Author |
Message |
|
Hi all,
I've been aborting most of the WUs sent to my machine at the advice of the messages appearing in the BOINC manager, i.e., the WU is 1 or 2 days overdue and I likely won't get credit for it. I am assuming that, even if I let it run to completion, that the effort will be wasted since the WU would be sent to someone else and they MIGHT BE ABLE to run in the allocated time.
So, it seems to me that the report deadlines are unrealisticly early for my NVidia Quadro FX 1700 running with my Intel Xeon E5410 2.33 GHz CPU.
If this continues to be the case, I'll just detach from the project since my CPU cycles are being wasted.

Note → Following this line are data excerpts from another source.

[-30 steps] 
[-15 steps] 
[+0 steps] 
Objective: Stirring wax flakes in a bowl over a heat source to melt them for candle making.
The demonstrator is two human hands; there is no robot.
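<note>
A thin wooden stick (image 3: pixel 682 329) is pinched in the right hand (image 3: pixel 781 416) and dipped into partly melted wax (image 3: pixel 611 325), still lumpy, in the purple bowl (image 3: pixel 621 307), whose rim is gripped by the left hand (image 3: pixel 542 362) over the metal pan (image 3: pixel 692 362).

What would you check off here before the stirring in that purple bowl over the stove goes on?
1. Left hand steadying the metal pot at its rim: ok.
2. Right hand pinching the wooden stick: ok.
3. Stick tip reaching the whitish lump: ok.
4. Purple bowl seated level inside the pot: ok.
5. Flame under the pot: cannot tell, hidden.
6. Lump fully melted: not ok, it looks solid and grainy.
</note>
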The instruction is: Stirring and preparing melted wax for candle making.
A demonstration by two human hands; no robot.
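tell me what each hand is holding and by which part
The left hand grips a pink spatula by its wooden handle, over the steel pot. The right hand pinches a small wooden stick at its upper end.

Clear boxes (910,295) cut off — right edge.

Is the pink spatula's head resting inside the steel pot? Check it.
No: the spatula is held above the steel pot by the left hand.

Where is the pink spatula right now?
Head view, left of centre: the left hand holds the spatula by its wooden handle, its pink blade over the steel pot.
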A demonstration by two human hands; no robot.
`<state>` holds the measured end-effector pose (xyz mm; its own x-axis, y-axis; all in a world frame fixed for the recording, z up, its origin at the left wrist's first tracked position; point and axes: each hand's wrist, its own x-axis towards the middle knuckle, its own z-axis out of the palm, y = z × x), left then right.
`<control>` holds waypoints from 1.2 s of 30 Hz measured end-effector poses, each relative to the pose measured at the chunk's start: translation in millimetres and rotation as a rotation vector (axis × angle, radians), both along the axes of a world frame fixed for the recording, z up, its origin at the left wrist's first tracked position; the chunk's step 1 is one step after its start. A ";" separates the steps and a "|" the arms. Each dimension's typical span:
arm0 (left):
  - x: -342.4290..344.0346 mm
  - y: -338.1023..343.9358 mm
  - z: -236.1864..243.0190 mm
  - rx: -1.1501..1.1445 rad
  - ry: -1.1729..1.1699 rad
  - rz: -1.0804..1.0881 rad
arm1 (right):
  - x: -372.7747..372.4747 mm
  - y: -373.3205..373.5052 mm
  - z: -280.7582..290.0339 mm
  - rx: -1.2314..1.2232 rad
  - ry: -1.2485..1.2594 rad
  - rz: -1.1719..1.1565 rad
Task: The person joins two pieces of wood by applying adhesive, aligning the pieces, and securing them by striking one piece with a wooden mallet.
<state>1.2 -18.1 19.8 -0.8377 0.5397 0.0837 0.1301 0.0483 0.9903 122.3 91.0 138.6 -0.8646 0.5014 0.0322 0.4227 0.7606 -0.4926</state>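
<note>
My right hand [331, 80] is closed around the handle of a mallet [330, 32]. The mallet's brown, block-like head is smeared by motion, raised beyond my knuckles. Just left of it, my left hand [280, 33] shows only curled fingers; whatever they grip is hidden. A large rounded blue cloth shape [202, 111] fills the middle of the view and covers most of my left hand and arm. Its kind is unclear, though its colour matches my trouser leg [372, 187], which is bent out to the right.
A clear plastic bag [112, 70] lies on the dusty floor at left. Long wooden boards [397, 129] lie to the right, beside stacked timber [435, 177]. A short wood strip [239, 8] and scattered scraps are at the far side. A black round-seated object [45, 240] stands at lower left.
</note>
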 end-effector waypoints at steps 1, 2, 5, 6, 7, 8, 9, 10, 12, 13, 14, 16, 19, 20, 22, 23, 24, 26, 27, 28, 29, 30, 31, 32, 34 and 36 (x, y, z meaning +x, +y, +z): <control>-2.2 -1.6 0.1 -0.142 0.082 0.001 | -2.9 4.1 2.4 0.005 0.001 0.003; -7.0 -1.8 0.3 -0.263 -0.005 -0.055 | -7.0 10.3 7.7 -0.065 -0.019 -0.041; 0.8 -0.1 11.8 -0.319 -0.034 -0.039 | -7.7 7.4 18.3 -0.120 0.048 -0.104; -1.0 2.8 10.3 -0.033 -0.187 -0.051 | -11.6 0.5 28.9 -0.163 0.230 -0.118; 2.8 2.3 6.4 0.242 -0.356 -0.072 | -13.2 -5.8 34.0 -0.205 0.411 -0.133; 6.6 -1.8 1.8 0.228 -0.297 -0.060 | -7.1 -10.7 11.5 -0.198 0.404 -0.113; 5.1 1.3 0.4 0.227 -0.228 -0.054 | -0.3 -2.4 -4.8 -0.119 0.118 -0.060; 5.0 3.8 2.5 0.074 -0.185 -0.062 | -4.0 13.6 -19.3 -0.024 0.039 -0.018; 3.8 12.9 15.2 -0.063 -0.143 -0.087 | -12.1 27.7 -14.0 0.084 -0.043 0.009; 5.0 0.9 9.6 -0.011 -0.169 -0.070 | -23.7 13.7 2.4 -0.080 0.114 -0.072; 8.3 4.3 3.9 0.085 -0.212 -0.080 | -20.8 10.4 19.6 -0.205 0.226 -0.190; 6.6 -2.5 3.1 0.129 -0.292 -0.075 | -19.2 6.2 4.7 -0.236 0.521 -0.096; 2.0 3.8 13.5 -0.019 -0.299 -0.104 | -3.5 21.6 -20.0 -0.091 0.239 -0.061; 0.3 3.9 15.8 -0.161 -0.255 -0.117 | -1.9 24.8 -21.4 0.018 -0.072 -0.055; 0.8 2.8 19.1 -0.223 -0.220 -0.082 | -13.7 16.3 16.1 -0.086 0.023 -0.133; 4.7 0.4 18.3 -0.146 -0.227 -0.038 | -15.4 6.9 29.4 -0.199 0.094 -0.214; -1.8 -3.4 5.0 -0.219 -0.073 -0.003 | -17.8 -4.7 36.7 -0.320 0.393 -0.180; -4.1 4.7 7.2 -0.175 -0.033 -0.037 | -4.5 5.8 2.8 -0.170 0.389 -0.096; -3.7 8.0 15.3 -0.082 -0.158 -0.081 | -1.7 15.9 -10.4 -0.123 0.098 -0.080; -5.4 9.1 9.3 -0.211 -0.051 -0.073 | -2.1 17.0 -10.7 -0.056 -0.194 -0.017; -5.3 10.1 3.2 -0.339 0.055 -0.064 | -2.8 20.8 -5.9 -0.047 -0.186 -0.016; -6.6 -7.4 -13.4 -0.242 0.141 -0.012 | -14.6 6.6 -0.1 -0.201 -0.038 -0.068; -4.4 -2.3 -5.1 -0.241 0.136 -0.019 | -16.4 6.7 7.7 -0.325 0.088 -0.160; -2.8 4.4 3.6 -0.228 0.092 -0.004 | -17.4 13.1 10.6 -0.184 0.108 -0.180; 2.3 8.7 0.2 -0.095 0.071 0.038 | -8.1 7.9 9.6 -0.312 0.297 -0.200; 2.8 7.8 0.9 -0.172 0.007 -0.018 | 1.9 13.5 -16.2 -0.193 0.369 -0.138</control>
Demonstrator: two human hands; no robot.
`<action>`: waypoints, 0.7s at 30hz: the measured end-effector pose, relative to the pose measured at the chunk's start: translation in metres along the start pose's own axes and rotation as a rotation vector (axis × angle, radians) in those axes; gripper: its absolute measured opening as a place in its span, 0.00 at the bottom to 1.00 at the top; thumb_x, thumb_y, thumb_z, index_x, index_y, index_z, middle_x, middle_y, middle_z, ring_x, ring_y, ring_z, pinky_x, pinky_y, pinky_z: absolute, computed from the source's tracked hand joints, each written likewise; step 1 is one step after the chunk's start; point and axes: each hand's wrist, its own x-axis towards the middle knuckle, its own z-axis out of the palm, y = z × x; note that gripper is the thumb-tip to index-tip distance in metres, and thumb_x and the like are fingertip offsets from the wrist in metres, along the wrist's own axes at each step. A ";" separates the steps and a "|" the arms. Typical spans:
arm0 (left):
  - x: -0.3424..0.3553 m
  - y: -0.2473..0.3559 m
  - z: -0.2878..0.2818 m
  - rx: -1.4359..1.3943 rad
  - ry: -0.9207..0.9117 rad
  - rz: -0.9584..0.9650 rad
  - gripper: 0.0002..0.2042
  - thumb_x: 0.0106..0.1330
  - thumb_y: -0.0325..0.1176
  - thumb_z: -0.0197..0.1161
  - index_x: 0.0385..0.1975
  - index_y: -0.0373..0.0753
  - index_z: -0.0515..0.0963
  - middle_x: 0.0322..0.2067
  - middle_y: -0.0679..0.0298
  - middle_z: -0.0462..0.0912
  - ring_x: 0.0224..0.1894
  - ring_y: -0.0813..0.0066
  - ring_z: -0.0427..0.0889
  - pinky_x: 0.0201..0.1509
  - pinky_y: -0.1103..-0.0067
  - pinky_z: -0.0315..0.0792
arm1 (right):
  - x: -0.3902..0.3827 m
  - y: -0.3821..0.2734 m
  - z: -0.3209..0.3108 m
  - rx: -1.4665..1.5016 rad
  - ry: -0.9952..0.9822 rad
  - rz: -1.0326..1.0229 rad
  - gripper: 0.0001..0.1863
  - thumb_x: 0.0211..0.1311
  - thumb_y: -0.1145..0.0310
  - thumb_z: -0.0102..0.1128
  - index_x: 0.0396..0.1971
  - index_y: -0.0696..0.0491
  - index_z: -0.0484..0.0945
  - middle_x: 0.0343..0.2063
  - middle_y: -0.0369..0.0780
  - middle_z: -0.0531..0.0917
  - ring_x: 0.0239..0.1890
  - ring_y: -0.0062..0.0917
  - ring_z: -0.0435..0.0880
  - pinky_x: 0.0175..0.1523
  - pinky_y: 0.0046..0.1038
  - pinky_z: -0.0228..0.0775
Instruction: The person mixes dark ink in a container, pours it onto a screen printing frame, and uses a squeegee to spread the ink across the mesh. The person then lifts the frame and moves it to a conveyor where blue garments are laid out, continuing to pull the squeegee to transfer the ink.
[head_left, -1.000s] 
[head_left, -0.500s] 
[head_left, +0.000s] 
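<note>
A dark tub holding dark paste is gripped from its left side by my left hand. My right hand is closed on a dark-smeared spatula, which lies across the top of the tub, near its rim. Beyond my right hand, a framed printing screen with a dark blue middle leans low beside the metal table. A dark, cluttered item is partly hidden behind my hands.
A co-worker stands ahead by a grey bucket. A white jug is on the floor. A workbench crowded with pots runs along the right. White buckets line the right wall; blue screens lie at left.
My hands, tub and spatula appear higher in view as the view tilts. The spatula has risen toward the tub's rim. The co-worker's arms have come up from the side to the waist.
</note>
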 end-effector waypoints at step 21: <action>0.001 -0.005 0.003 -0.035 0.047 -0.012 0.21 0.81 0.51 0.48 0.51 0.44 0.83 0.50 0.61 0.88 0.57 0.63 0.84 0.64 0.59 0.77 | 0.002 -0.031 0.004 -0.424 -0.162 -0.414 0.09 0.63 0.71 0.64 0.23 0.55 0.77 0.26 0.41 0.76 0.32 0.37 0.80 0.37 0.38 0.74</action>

Is anybody else, particularly those running the WU server, aware of this problem?
Scott Howard |
|
|
|
Hi all,
So, it seems to me that the report deadlines are unrealisticly early for my NVidia Quadro FX 1700 running with my Intel Xeon E5410 2.33 GHz CPU.
If this continues to be the case, I'll just detach from the project since my CPU cycles are being wasted.
Is anybody else, particularly those running the WU server, aware of this problem?
Scott Howard
Your FX1700 has 32 shaders, so like other cards (9500GT, etc.), it should be able to run within the 4-day deadline. However, it will always be very close and will frequently benefit from manual reporting. Your shader clock is quite low, also, which is why you are considerably slower than other 32 shader cards. If possible, you should look into significantly overclocking the shaders (as well as core and memory clocks--DDR2 on the card is quite slow). Even with an OC, you can expect 48-hour+ calculation times for most workunits, with the longer workunits (32xx credit and 29xx credit) really pushing the 4-day limit.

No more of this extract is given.